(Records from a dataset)

☆ ☆ ☆ ☆

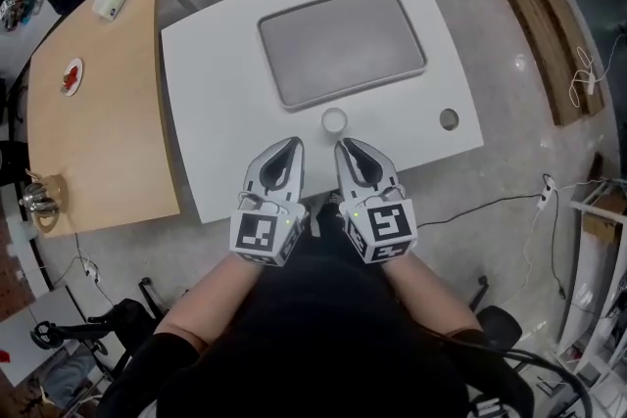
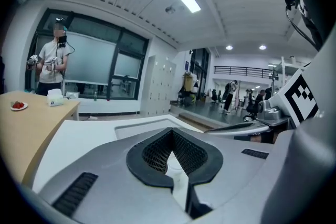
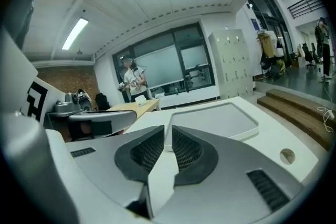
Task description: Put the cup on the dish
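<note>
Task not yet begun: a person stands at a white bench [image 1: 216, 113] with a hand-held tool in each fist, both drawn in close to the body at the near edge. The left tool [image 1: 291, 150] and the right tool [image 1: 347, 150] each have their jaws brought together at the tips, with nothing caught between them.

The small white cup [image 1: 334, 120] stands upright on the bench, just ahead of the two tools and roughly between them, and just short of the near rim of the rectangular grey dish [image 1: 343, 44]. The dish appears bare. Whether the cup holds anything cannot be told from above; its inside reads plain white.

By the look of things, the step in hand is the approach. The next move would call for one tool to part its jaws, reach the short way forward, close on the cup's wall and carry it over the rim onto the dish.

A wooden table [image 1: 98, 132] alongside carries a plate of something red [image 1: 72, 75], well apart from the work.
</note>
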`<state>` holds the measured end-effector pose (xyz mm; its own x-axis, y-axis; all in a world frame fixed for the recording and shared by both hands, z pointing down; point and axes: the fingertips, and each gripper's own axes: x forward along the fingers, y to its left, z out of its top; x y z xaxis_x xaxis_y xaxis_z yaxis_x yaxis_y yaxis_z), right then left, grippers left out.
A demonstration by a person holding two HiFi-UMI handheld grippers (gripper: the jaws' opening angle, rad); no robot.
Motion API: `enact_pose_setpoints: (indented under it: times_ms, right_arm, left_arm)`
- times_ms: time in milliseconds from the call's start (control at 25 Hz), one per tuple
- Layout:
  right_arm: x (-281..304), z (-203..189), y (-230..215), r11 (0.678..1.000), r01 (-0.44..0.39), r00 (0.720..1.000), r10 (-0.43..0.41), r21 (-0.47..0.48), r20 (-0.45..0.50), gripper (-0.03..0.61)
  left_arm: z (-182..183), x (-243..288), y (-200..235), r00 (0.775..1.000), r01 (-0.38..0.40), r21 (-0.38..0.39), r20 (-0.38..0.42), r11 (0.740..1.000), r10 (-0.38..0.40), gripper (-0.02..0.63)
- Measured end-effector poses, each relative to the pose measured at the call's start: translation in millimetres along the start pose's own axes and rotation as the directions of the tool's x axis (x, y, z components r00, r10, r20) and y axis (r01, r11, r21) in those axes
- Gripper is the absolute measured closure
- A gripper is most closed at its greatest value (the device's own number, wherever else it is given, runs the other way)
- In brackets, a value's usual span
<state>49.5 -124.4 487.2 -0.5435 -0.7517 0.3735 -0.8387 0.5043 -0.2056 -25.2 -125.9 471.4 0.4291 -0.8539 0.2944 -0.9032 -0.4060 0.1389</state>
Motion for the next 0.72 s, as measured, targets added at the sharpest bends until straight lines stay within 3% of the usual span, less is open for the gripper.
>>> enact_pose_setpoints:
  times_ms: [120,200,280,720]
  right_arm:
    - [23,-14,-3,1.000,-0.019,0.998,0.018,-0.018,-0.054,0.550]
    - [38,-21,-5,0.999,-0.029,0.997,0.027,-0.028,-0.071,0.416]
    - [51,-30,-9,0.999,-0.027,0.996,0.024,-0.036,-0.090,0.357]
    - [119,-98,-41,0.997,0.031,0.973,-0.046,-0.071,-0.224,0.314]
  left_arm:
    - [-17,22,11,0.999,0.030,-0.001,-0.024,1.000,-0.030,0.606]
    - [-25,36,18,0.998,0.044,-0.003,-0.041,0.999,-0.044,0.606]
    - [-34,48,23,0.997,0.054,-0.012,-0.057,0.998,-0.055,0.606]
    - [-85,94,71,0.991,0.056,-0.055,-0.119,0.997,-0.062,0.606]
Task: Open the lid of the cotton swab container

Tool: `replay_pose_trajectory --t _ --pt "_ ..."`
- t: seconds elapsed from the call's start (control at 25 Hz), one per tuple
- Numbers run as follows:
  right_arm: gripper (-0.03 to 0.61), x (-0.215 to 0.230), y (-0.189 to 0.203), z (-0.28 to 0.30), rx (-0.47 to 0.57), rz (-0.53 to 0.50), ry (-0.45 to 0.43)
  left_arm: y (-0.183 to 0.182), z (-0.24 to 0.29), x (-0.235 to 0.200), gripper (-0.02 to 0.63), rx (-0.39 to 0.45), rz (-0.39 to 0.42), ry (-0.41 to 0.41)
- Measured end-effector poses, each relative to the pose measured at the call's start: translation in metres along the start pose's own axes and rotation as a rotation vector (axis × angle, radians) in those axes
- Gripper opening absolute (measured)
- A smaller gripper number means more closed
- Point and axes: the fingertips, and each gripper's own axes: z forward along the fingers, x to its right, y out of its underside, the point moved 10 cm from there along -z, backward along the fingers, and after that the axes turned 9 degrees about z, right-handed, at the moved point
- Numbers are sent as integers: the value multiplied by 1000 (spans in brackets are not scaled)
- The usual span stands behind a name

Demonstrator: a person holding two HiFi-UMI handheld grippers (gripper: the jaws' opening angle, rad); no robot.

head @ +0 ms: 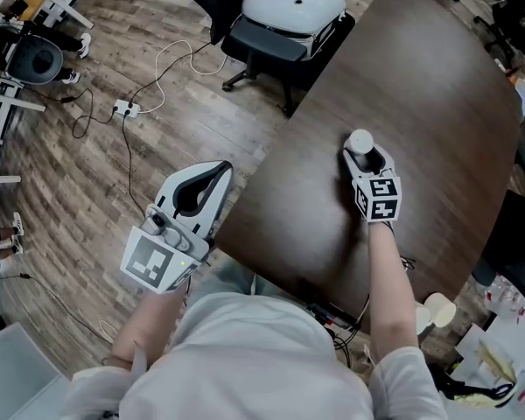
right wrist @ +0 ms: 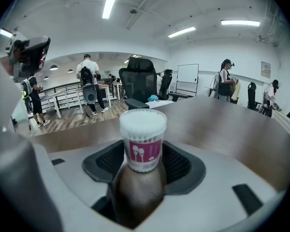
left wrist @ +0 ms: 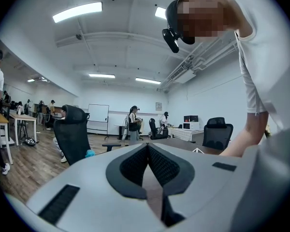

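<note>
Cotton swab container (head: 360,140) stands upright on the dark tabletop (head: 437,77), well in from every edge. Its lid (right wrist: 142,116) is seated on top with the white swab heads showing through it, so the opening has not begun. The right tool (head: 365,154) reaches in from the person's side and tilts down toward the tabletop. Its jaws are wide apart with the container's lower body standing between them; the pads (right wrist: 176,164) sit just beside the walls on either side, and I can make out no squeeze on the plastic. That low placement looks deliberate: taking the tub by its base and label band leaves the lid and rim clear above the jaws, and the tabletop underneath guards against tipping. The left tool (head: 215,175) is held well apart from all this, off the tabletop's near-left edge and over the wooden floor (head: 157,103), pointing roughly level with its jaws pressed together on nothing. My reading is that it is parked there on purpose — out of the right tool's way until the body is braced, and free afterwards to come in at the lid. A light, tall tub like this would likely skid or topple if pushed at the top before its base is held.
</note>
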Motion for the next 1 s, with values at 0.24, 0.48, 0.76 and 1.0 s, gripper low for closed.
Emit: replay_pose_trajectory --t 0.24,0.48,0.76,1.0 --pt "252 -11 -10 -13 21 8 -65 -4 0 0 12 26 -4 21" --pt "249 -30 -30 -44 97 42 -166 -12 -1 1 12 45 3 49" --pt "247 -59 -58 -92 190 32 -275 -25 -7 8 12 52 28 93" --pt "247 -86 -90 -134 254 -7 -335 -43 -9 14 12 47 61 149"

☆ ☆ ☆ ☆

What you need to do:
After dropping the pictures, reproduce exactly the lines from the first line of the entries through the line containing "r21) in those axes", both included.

Written answer:
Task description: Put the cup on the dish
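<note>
Task not yet begun: a person stands at a white bench [image 1: 216, 113] with a hand-held tool in each fist, both drawn in close to the body at the near edge. The left tool [image 1: 291, 150] and the right tool [image 1: 347, 150] each have their jaws brought together at the tips, with nothing caught between them.

The small white cup [image 1: 334, 120] stands upright on the bench, just ahead of the two tools and roughly between them, and just short of the near rim of the rectangular grey dish [image 1: 343, 44]. The dish appears bare. Whether the cup holds anything cannot be told from above; its inside reads plain white.

By the look of things, the step in hand is the approach. The next move would call for one tool to part its jaws, reach the short way forward, close on the cup's wall and carry it over the rim onto the dish.

A wooden table [image 1: 98, 132] alongside carries a plate of something red [image 1: 72, 75], well apart from the work.
</note>
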`<state>` holds the measured end-effector pose (xyz mm; its own x-axis, y-axis; all in a world frame fixed for the recording and shared by both hands, z pointing down; point and axes: the fingertips, and each gripper's own axes: x forward along the fingers, y to its left, z out of its top; x y z xaxis_x xaxis_y xaxis_z yaxis_x yaxis_y yaxis_z), right then left, grippers left out.
A demonstration by a person holding two HiFi-UMI handheld grippers (gripper: the jaws' opening angle, rad); no robot.
Motion API: `enact_pose_setpoints: (indented under it: times_ms, right_arm, left_arm)`
- times_ms: time in milliseconds from the call's start (control at 25 Hz), one per tuple
- Layout:
  right_arm: x (-281..304), z (-203..189), y (-230..215), r11 (0.678..1.000), r01 (-0.44..0.39), r00 (0.720..1.000), r10 (-0.43..0.41), r21 (-0.47..0.48), r20 (-0.45..0.50), gripper (-0.03..0.61)
  left_arm: z (-182..183), x (-243..288), y (-200..235), r00 (0.775..1.000), r01 (-0.38..0.40), r21 (-0.38..0.39), r20 (-0.38..0.42), r11 (0.740..1.000), r10 (-0.38..0.40), gripper (-0.02..0.63)
- Measured end-effector poses, each relative to the pose measured at the call's start: translation in millimetres along the start pose's own axes and rotation as the directions of the tool's x axis (x, y, z components r00, r10, r20) and y axis (r01, r11, r21) in those axes

Nothing else remains for this exercise.